== Segment start ==
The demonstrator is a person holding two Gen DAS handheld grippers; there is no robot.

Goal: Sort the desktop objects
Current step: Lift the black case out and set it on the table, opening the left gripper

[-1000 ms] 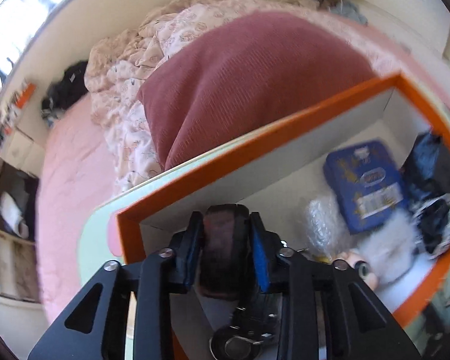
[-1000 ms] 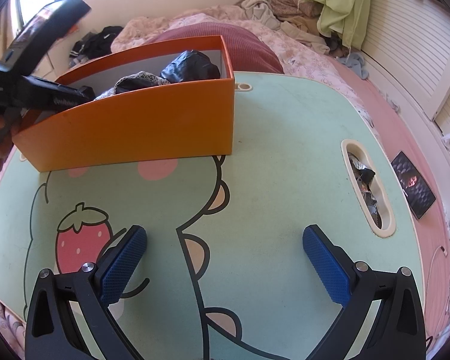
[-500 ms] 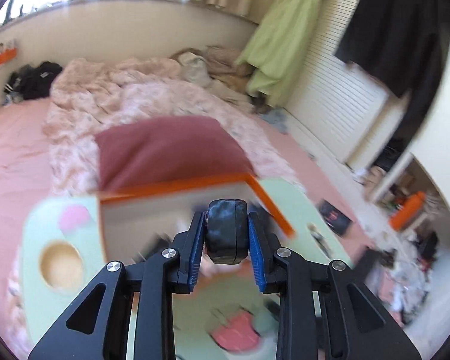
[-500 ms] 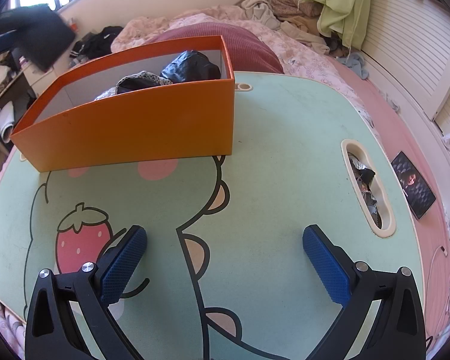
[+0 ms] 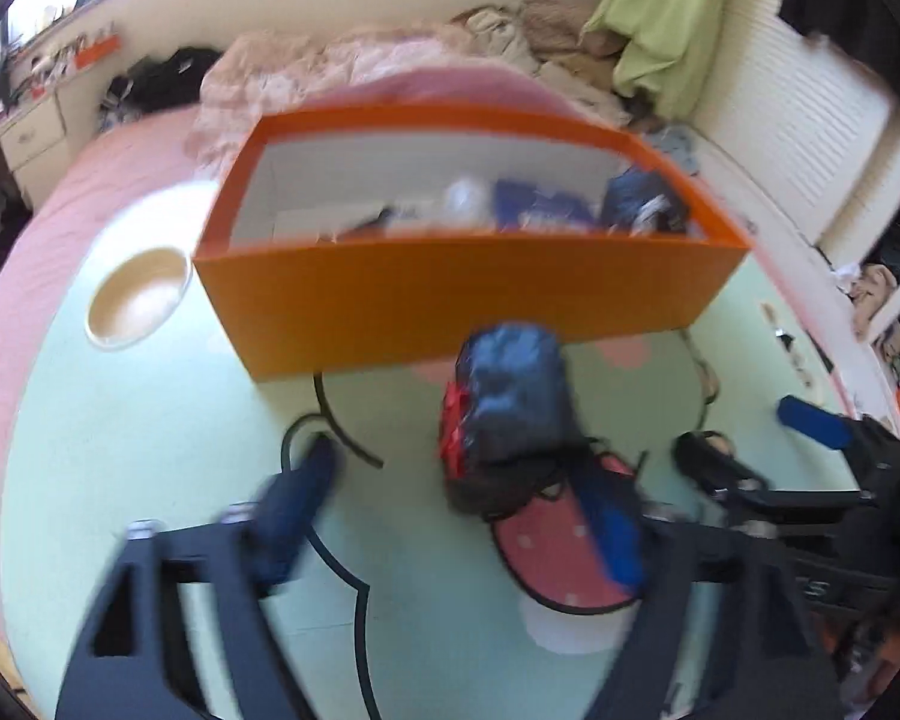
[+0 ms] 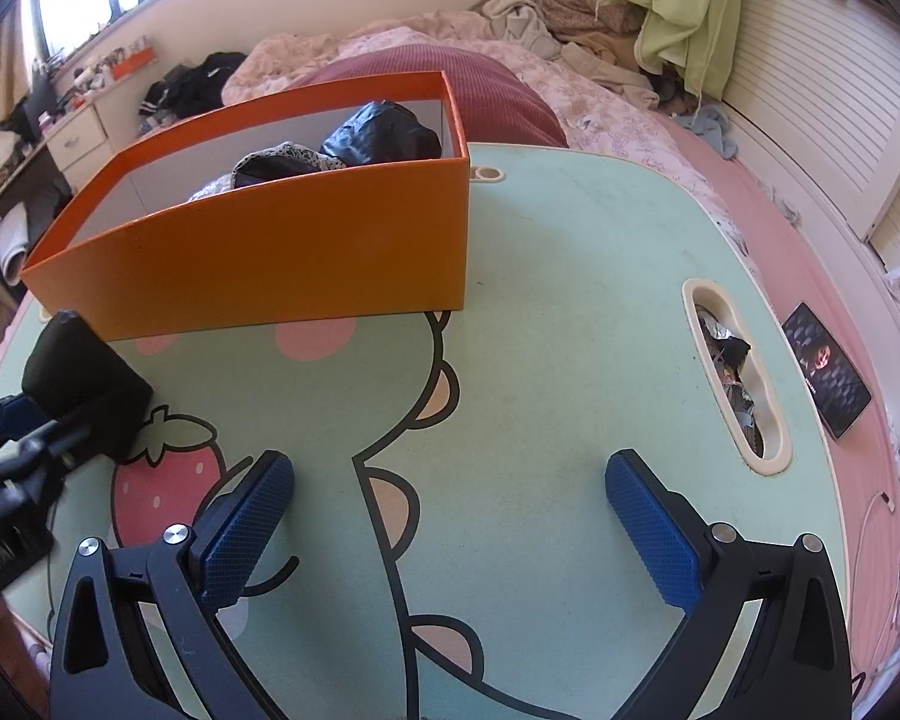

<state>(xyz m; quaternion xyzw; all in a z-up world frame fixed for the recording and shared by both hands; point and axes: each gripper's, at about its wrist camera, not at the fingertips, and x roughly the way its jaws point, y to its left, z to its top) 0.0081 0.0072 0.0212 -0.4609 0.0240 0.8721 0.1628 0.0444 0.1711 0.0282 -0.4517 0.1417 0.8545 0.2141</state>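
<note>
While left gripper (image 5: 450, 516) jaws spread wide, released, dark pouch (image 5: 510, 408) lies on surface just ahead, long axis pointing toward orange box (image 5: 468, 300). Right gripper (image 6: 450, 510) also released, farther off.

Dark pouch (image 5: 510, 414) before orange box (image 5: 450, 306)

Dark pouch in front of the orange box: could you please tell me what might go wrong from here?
1. The dark pouch sits on the table outside the orange box, near the table's left edge; a nudge could push it off.
2. The left gripper is open around it and the left view is blurred, so a finger may clip it.
3. The right gripper is close by; they could collide.
</note>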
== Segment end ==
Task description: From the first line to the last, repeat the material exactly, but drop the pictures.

Expected answer:
The demonstrator is a person holding two Gen DAS handheld grippers; there is no robot.

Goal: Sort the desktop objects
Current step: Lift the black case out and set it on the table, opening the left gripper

[-1000 ms] 
[-1000 ms] 
[-500 ms] 
[-500 ms] 
[+0 ms] 
[+0 ms] 

<state>(xyz m; quaternion xyzw; all in a z-up world frame fixed for the recording and shared by both hands; point and axes: each gripper's, at about its wrist camera, not at the fingertips, and x roughly the way its jaws point, y to its left, z to its top) 0.0081 0.0072 0.0212 -0.4609 0.0240 0.8721 0.1628 0.0444 0.1711 0.0282 -0.4517 0.1417 0.8545 0.2141</state>
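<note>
While left gripper (image 5: 450, 516) jaws spread wide, released, dark pouch (image 5: 510, 408) lies on surface just ahead, long axis pointing toward orange box (image 5: 468, 300). Right gripper (image 6: 450, 510) also released, farther off.

Dark pouch (image 5: 510, 414) before orange box (image 5: 450, 306)

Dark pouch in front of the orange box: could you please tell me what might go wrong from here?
1. The dark pouch sits on the table outside the orange box, near the table's left edge; a nudge could push it off.
2. The left gripper is open around it and the left view is blurred, so a finger may clip it.
3. The right gripper is close by; they could collide.
</note>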

There is nothing further to this answer.